Der Klimaschutz in Emmerich braucht pragmatische Ansätze

Marco Virgillito.

Marco Virgillito.

Foto: Lindekamp / NRZ

Emmerich.  Es ist gut, dass die Politik in Emmerich den Klima-Notstand nicht ausgerufen hat. Besser sind konkrete Maßnahmen und pragmatische Ansätze.

Das Klima bleibt die Nachricht Nummer 1 in dieser Woche. Der Wille, den Klimaschutz zu verbessern und sich an das veränderte Klima anzupassen, ist deutlich erkennbar. In der Emmericher Politik, in der Verwaltung, unter den Kreis Klever Bürgermeistern und in der Bevölkerung auch.

Dennoch ist es gut, dass die Emmericher Fraktionen nicht den Klima-Notstand ausrufen. Und zwar aus einer pragmatischen Sicht: Die Stadtverwaltung ist nun mal dafür bekannt, sich sehr genau an Vorgaben zu orientieren. Spricht irgendeine Regel gegen ein Vorhaben, dann wird es abgelehnt, auch wenn das Vorhaben an sich eigentlich umzusetzen sein sollte.
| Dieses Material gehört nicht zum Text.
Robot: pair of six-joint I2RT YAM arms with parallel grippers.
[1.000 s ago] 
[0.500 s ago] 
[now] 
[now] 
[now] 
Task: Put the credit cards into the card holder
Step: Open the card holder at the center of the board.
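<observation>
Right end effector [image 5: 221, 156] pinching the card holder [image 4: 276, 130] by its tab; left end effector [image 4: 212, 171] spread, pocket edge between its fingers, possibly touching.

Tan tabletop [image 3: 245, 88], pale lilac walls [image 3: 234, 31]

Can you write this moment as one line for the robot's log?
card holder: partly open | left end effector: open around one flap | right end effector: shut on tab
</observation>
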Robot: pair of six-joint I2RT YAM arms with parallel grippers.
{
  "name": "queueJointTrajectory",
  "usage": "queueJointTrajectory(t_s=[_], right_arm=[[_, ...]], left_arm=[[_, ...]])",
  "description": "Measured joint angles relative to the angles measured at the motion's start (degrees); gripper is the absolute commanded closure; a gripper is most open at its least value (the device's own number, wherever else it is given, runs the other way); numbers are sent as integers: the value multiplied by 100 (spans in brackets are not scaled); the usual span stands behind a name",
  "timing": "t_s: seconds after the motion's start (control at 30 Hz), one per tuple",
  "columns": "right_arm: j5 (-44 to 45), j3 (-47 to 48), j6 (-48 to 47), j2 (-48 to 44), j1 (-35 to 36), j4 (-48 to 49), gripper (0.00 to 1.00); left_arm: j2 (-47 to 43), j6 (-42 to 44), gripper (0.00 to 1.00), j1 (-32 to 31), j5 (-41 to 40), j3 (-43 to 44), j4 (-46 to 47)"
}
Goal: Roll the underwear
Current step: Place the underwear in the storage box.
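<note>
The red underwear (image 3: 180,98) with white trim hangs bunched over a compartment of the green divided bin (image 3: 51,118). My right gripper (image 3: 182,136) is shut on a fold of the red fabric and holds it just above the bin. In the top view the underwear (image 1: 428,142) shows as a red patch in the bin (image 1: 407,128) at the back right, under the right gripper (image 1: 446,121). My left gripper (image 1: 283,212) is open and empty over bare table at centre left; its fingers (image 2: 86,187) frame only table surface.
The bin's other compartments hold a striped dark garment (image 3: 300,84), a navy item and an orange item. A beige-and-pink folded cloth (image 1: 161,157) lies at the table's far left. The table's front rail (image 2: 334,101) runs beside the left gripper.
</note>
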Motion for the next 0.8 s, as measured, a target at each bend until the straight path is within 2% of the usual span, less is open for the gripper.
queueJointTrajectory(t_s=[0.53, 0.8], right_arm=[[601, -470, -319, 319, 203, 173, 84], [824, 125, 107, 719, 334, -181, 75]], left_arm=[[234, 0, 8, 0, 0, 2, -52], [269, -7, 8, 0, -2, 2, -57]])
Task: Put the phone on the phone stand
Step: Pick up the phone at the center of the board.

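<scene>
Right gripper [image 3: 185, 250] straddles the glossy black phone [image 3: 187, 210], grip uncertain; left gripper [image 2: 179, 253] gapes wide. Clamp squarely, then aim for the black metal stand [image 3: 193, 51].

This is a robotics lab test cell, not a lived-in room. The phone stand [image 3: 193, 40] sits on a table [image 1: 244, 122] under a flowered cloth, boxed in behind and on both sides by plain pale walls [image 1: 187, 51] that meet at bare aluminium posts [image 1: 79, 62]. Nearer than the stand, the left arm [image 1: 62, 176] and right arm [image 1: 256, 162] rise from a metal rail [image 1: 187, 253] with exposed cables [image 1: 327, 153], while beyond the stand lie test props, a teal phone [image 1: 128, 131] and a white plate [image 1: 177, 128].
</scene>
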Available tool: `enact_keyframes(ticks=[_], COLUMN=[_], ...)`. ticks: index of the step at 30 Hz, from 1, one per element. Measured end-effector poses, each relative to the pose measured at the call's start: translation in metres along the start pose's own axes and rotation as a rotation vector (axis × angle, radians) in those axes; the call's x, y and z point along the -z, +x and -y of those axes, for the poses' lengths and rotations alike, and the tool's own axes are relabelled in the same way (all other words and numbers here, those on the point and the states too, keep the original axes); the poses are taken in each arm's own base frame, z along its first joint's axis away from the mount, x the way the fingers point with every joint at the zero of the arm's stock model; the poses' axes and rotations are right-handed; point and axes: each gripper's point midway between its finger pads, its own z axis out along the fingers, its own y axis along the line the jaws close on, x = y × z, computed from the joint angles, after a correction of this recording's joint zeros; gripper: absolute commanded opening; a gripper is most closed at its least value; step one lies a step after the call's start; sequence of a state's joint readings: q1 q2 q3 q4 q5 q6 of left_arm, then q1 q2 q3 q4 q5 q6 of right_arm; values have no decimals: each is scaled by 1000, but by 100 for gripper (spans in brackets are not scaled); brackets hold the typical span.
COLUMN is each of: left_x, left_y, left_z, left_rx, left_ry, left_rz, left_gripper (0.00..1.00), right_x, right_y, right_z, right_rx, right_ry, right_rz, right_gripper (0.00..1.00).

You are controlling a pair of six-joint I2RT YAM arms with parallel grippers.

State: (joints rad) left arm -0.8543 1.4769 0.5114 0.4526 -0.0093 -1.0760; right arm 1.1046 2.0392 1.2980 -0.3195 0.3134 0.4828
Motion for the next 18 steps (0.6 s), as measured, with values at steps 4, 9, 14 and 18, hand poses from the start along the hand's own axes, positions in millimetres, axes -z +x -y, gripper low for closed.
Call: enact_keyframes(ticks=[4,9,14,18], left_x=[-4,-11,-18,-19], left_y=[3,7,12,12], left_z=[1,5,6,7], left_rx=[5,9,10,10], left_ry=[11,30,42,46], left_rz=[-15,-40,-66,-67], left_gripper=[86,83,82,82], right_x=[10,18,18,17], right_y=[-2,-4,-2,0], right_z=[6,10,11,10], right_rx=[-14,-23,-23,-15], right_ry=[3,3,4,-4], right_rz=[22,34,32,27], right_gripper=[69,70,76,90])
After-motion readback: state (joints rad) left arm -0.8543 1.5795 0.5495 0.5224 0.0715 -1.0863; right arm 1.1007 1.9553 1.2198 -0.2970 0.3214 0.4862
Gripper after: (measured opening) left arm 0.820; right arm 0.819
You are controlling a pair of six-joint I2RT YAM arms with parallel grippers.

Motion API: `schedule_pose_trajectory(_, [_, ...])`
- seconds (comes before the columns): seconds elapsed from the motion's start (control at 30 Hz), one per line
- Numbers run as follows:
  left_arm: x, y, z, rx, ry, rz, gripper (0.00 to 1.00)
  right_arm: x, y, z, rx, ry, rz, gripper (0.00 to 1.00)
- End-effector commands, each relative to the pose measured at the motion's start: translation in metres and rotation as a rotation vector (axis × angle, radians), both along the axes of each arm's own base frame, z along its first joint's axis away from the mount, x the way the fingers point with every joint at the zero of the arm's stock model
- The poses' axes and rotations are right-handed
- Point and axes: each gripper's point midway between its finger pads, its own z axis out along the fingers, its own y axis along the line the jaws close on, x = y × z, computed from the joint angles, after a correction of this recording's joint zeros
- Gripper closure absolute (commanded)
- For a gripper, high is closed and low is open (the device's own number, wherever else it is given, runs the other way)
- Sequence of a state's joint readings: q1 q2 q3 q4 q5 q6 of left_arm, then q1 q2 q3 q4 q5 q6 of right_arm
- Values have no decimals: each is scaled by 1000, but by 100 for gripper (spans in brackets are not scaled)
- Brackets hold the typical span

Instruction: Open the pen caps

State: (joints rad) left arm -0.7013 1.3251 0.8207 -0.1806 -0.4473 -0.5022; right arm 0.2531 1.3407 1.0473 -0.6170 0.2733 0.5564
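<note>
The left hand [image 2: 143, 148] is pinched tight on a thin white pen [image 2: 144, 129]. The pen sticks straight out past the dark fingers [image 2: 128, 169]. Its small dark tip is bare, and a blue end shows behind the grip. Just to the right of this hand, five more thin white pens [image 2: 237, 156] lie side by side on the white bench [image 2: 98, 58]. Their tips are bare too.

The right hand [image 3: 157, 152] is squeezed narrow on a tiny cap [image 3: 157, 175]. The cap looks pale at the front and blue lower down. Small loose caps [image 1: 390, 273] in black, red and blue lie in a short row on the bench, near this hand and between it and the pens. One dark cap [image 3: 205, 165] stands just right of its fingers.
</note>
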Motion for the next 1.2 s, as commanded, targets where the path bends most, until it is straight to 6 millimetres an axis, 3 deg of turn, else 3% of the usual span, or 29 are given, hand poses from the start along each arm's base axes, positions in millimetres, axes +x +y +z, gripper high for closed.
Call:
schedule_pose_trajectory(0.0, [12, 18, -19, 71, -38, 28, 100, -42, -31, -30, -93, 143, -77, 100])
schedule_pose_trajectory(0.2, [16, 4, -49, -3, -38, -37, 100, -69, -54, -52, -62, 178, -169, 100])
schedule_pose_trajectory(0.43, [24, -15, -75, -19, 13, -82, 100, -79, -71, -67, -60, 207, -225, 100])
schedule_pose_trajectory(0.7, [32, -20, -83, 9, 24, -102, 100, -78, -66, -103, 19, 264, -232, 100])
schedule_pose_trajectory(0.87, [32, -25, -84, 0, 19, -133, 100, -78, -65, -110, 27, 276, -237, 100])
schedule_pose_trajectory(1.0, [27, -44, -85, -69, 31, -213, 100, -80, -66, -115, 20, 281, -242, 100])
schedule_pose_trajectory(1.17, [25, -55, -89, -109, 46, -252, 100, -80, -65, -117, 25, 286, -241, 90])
Es wird selten nach Wegen gesucht, wie man die Spielregeln anpassen kann.

Keine Zeit für Symbolpolitik

Also würde ein Klima-Notstand, der der Verwaltung womöglich Grenzen auferlegen würde, neben bestimmt vielen positiven Effekten für die Umwelt auch negative Effekte nach sich ziehen.

Das hat die Politik erkannt und setzt deshalb lieber auf konkrete Maßnahmen. Für Symbolpolitik ist es definitiv zu spät.

Es muss Flächen geben, um Bäume zu pflanzen

Ein aktuelles Beispiel zeigt, warum sich die Verwaltung mit Vorgaben mitunter schwer tun kann: Für Neupflanzungen von Bäumen gebe es derzeit kaum noch öffentliche Flächen in Emmerich. Nicht nur einige Politiker tun sich schwer damit, diese Sichtweise zu akzeptieren.

Hier wäre eine lösungsorientierte Initiative der Verwaltung gefragt, von sich aus der Politik aufzuzeigen, an welcher Stellschraube gedreht werden könnte, damit Flächen für Baumpflanzungen in Frage kommen. Die Zustimmung aus der Politik in solchen Fragen wäre bestimmt hoch.